Portaria de agosto de 2023:

Esta portaria foi emitida pelo Ministério da Cidadania e estabelece diretrizes complementares para o Programa Bolsa Família, especificamente quanto à inclusão de novas famílias unipessoais (famílias compostas por apenas uma pessoa) no benefício. Detalhes dos artigos relevantes:

  • Art. 1º: “Fica estabelecido que, para o ingresso de novas famílias unipessoais no Programa Bolsa Família (PBF), a taxa de beneficiários nesta modalidade não deverá exceder 16% (dezesseis por cento) do total de beneficiários do município.”
  • Art. 2º: “A determinação prevista no artigo anterior visa garantir a distribuição equitativa dos recursos destinados ao Programa Bolsa Família, observando-se o princípio da razoabilidade e proporcionalidade na concessão dos benefícios, tendo em vista a capacidade orçamentária da União.”

Convenção sobre a Eliminação de Todas as Formas de Discriminação contra a Mulher (CEDAW):

A CEDAW é um tratado internacional ratificado pelo Brasil que visa eliminar a discriminação contra mulheres e promover a igualdade de gênero. Os artigos relevantes à decisão judicial incluem:

  • Art. 3º: “Os Estados Partes tomarão em todas as esferas, e em especial nos campos político, social, econômico e cultural, todas as medidas apropriadas, incluindo a promulgação de leis, para garantir o pleno desenvolvimento e progresso das mulheres, com o objetivo de assegurar-lhes o exercício e o gozo dos direitos humanos e liberdades fundamentais em condições de igualdade com os homens.”

Protocolo para Julgamento com Perspectiva de Gênero do Conselho Nacional de Justiça (CNJ):

Este protocolo fornece orientações para magistrados brasileiros, promovendo uma interpretação legal que considere as desigualdades de gênero e outros fatores contextuais. Os pontos mais pertinentes são:

  • Seção 2: “Os magistrados devem considerar as desigualdades de gênero historicamente construídas ao proferirem suas decisões, assegurando que a aplicação da lei não perpetue discriminações ou desigualdades.”
  • Seção 5: “Na interpretação das leis, deve-se adotar uma abordagem que promova a igualdade material, especialmente em contextos que envolvam direitos sociais, econômicos e de saúde, garantindo que todas as decisões sejam justas e equitativas.”
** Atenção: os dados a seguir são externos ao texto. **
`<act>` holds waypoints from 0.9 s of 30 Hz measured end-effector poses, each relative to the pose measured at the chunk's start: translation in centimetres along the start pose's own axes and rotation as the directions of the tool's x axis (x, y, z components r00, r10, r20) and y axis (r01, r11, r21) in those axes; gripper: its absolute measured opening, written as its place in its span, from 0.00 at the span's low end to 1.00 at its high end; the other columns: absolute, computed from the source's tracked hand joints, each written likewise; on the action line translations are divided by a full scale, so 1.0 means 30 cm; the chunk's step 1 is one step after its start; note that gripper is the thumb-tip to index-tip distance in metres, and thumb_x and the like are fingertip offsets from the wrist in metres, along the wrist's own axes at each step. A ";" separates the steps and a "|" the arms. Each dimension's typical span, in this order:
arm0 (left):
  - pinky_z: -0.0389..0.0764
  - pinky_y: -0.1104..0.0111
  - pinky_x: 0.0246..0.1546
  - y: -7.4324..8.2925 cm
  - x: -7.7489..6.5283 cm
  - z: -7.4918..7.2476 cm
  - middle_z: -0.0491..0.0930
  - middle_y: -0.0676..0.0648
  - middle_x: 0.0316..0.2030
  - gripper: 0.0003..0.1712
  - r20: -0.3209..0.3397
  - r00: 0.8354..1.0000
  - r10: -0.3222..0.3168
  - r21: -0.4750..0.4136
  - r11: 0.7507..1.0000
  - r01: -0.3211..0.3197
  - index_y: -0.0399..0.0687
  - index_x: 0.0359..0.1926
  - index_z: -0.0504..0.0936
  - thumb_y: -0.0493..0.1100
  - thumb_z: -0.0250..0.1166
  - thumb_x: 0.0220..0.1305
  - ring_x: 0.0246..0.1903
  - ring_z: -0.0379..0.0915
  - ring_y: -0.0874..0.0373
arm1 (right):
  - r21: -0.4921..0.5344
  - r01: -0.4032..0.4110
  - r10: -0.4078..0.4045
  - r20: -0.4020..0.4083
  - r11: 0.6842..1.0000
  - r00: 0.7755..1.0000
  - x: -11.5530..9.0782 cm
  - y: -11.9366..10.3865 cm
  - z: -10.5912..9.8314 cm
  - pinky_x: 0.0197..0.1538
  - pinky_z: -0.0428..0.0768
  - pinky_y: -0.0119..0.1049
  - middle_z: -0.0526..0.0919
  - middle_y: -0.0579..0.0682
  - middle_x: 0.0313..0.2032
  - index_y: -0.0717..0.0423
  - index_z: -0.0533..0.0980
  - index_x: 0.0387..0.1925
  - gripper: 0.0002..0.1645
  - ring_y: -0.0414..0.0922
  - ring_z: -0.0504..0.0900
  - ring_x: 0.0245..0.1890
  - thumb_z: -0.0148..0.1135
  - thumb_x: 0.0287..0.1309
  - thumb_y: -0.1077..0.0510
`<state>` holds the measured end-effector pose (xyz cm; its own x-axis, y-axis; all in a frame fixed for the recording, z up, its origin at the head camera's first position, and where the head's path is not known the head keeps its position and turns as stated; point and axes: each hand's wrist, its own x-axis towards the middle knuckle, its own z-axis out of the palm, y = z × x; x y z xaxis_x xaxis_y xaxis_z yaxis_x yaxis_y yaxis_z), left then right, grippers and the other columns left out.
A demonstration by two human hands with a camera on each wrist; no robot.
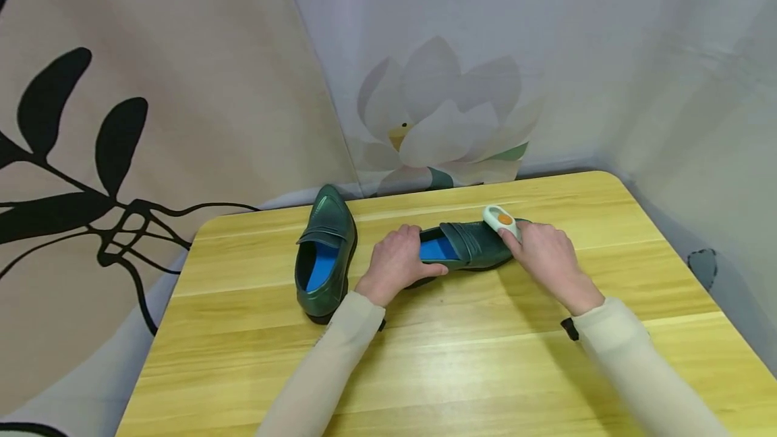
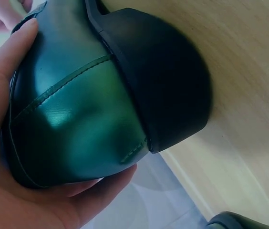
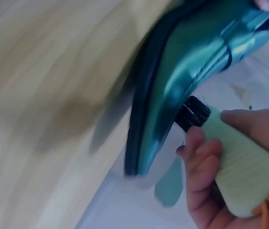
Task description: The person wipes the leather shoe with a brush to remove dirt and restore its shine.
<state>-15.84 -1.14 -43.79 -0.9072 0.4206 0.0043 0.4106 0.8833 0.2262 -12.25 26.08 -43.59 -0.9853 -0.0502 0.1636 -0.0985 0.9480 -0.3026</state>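
Note:
A dark green loafer [image 1: 483,246] with a blue insole lies lengthwise on the table, its toe to the right. My left hand [image 1: 393,260] grips it around the heel, thumb over the opening's near rim and fingers on the far side. In the left wrist view, the shoe's heel block [image 2: 163,81] is turned to the camera. My right hand [image 1: 548,261] holds a small shoe brush [image 1: 499,218] with a pale green handle and an orange part. The brush's dark bristles [image 3: 193,114] are right against the upper near the toe.
A matching green loafer [image 1: 330,218] stands to the left of my left hand, toe pointing to the back. The wooden table [image 1: 449,369] has rounded back corners. Behind it hangs a pale curtain [image 1: 212,86] with plant and flower prints.

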 end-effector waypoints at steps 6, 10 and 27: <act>0.85 0.57 0.38 -0.001 -0.002 -0.004 0.81 0.44 0.42 0.50 -0.005 1.000 0.000 0.002 1.000 0.000 0.37 0.56 0.79 0.76 0.73 0.51 0.36 0.78 0.51 | -0.009 -0.063 0.063 -0.035 0.998 0.997 -0.033 0.095 -0.040 0.16 0.63 0.42 0.68 0.51 0.15 0.59 0.71 0.23 0.27 0.51 0.68 0.15 0.56 0.76 0.46; 0.86 0.56 0.40 -0.002 -0.002 -0.003 0.81 0.43 0.44 0.51 -0.002 1.000 -0.002 0.002 1.000 0.002 0.37 0.57 0.79 0.76 0.73 0.51 0.38 0.78 0.50 | -0.004 -0.050 0.050 -0.058 0.999 0.997 -0.032 0.091 -0.029 0.17 0.62 0.42 0.66 0.50 0.15 0.58 0.71 0.23 0.27 0.50 0.67 0.15 0.56 0.76 0.46; 0.85 0.58 0.37 -0.009 -0.002 0.006 0.81 0.44 0.42 0.50 -0.017 1.000 0.005 -0.005 1.000 -0.005 0.37 0.55 0.79 0.76 0.73 0.51 0.35 0.77 0.52 | 0.009 -0.073 0.074 -0.068 0.997 0.995 -0.045 0.130 -0.030 0.18 0.66 0.44 0.75 0.54 0.18 0.74 0.81 0.43 0.31 0.52 0.71 0.16 0.55 0.77 0.45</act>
<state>-15.87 -1.38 -44.02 -0.9066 0.4215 0.0216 0.4147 0.8800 0.2315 -11.19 30.11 -44.16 -0.9780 0.0414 0.2047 -0.0274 0.9461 -0.3227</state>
Constituição Federal do Brasil (1988):

A Constituição Federal de 1988 estabelece os direitos fundamentais dos cidadãos brasileiros, incluindo o direito à assistência social e à segurança alimentar. Os artigos relevantes incluem:

Art. 203: “A assistência social será prestada a quem dela necessitar, independentemente de contribuição à seguridade social, e tem por objetivos: I – a proteção à família, à maternidade, à infância, à adolescência e à velhice; II – o amparo às crianças e adolescentes carentes; III – a promoção da integração ao mercado de trabalho; IV – a habilitação e reabilitação das pessoas portadoras de deficiência e a promoção de sua integração à vida comunitária; V – a garantia de um salário mínimo de benefício mensal à pessoa portadora de deficiência e ao idoso que comprovem não possuir meios de prover a própria manutenção ou de tê-la provida por sua família, conforme dispuser a lei.”

Art. 6º: “São direitos sociais a educação, a saúde, a alimentação, o trabalho, a moradia, o transporte, o lazer, a segurança, a previdência social, a proteção à maternidade e à infância, a assistência aos desamparados, na forma desta Constituição.”